Sofort schlug Charlotte ein säuerlicher Gestank aus Müll und Schweiß entgegen. Aber nicht nur das. Es roch auch noch nach etwas anderem. Nach kaltem Rauch. Aber nicht nach Zigaretten. Sie schnüffelte kurz, dann wandte sie sich dem Mann zu. „Wie ist Ihr Name?“, wollte sie wissen.
„Karl“, sagte er mit überraschend heller Stimme. „Hamm Se mal ’ne Kippe für mich?“
„Ich rauche nicht.“
Der Mann mit dem Namen Karl wandte sich an Tech. „Sie?“
Auch der junge Beamte hob bedauernd die Schultern.
„Shit. Stürm’ Se am helllichten Tag in mein Zimmer und hamm nit mal was zum Qualmen?“
„Tut mir leid“, sagte Charlotte. „Wie ist Ihr Nachname?“
„Waffenschmied.“
Sie nickte, trat zum Bett in der Ecke, schob die Decke zur Seite und stellte überrascht fest, dass sich kein Betttuch über der Matratze befand. Stattdessen ein großes dunkles Loch in der Mitte.
„Hab heut Morgen mein Bett angezündet“, erklärte Waffenschmied in ihren Rücken. „Deshalb hamm se mir die Streichhölzer und die Kippen weggenommen.“
„Ach“, machte Charlotte. „Dann waren Sie also für die Störung verantwortlich.“ Sie hob die Matratze an, legte sie wieder zurück auf den Rost und schaute dann unter das Bett.
„Hab nicht aufgeräumt“, redete Waffenschmied weiter in ihren Rücken.

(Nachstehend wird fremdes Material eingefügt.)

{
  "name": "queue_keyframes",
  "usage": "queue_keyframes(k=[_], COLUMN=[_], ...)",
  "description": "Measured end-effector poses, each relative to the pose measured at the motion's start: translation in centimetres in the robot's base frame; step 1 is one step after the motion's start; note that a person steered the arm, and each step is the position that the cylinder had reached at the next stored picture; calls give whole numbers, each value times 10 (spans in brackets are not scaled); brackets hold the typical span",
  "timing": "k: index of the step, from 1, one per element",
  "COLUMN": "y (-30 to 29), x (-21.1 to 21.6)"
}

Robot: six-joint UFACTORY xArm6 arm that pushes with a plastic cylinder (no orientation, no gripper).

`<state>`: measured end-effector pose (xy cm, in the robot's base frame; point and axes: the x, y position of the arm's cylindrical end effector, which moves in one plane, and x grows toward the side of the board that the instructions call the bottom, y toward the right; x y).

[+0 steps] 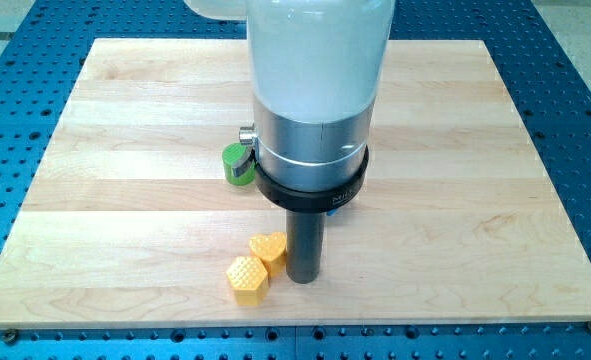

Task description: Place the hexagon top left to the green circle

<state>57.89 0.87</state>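
Note:
My tip (302, 277) rests on the board near the view's bottom centre. A yellow block (269, 248), shape unclear, lies just left of the tip, touching or nearly touching it. A yellow hexagon (246, 279) lies below and left of that block, touching it. The green circle (238, 164) sits higher up, left of the arm's body, which hides part of it. The hexagon is well below the green circle.
The wooden board (125, 120) lies on a blue perforated table (575, 120). The arm's wide white and silver body (315, 100) hides the board's centre and top. A small blue bit (331, 211) shows under the arm's black collar.

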Motion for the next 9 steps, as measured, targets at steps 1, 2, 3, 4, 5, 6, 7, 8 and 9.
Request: queue_keyframes(k=[1, 2, 3, 4, 5, 6, 7, 8, 9], y=[0, 12, 2, -61, -113, -148, -121, -106, -112], x=[0, 18, 39, 38, 11, -13, 11, -9, -64])
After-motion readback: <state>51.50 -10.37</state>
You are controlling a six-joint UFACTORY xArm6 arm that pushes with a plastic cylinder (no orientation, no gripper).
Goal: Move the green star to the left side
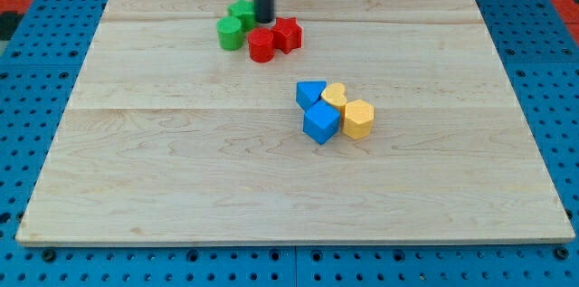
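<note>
My tip is a bare rod end with nothing to grasp, so it only pushes. It stands near the board's top edge, touching or just beside the right side of the green star, which it partly hides. A green cylinder sits against the star's lower left. Just right of the tip are a red star and a red cylinder. Well apart, mid-board, cluster a blue triangle, blue cube, yellow cylinder and yellow hexagon.
</note>
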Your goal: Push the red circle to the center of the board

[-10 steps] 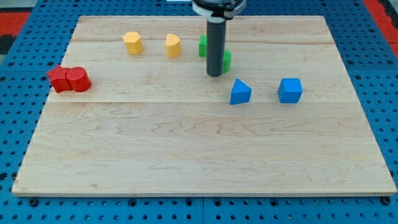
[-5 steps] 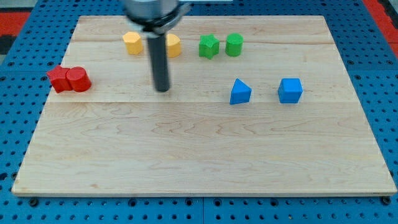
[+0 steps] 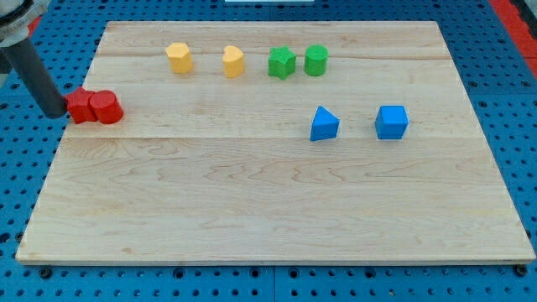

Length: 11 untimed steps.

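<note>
Eight blocks are sitting on the wooden board [image 3: 277, 210]. My tip [image 3: 54, 113] is resting at the view's left edge, just beside the other red block [image 3: 79, 106], which is touching the red circle [image 3: 106, 108] on its right. The arm is carrying no fingers, only the rod. Along the view's top are lying a yellow hexagon [image 3: 179, 57], a yellow heart [image 3: 233, 61], a green star [image 3: 282, 62] and a green circle [image 3: 315, 60]. A blue triangle [image 3: 324, 124] and a blue cube [image 3: 391, 122] are sitting right of centre.
</note>
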### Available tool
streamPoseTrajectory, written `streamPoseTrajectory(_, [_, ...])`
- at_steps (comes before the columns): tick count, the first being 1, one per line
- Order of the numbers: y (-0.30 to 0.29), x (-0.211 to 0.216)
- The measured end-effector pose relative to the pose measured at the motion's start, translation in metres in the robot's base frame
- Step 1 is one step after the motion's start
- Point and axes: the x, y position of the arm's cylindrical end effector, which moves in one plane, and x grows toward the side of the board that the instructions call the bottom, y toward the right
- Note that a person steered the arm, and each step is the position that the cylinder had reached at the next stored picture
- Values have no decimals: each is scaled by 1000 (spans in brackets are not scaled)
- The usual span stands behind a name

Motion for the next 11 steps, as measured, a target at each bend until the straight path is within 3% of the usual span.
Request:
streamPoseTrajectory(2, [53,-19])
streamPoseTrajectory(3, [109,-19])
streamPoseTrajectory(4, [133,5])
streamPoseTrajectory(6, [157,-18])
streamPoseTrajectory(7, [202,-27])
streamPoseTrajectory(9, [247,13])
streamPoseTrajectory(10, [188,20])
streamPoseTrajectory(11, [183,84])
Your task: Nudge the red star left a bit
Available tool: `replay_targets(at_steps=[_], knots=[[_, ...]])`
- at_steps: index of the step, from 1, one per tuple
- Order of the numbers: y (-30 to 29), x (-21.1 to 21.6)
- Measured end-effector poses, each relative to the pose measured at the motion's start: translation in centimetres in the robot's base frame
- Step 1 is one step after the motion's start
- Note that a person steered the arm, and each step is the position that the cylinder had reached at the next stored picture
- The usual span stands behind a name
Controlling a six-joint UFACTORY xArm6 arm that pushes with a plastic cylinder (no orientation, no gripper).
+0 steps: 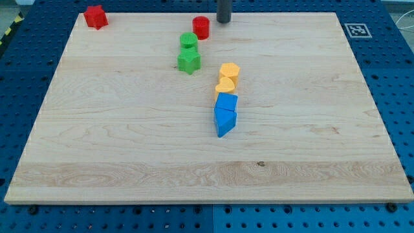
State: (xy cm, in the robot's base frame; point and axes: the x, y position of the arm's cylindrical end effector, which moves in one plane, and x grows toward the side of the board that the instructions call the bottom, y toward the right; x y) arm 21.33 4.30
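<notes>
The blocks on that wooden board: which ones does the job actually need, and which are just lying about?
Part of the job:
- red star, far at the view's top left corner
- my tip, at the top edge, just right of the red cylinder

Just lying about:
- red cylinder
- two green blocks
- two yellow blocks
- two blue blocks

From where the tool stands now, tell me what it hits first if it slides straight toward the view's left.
Probably the red cylinder: my tip sits just to its right near the board's top edge. The red star lies far beyond, at the top-left corner. Depth is unclear; the tip may pass just behind the cylinder.
</notes>
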Motion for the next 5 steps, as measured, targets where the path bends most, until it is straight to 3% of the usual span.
replay_targets(at_steps=[2,5], knots=[[2.2,1.2],[0.4,4.0]])
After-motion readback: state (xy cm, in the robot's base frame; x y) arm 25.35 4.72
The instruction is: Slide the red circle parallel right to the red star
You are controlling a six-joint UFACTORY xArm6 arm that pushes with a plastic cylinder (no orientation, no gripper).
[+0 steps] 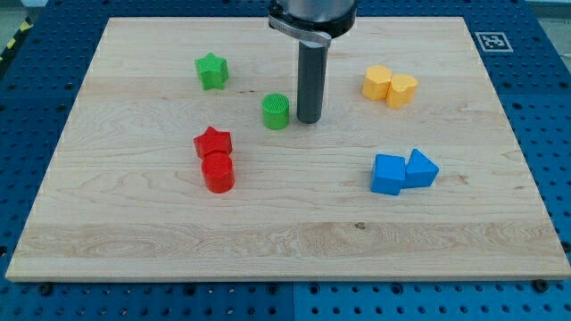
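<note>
The red circle (218, 173) sits left of the board's centre, touching the red star (212, 142) just above it. My tip (310, 119) rests on the board near the top centre, right beside the green circle (276, 111) on its right side. The tip is well up and to the right of both red blocks.
A green star (211, 71) lies at the upper left. Two yellow blocks (390, 86) sit together at the upper right. A blue cube (389, 174) and a blue triangle (421, 168) touch each other at the right. The wooden board (285, 241) ends in blue pegboard all round.
</note>
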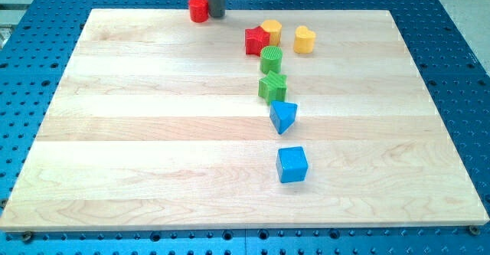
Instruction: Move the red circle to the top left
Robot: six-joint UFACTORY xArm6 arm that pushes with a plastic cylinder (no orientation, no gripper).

„Das ist mir bereits aufgefallen.“ Charlotte richtete sich wieder auf.
„Hätt ich gewusst, dass Frauenbesuch kommt, hätt ich aufgeräumt.“
„Sie können immer noch durchlüften.“
„Hab ’ne Frau. Erika. Hab ich öfter ma hart angefasst. Da isse mir weggelaufen. Dann kam der Alkohol. Hat mich vom Weg abgebracht. Aber ich werd wieder.“
„Das freut mich für Sie.“ Den aufgeplatzten Äderchen und den nach unten gezogenen Mundwinkeln zufolge hatte Erika ihn schon vor einer ganzen Weile verlassen.
„Sie hamm ja keine Ahnung, wie einen das hier fertigmacht“, redete er weiter in Charlottes Rücken.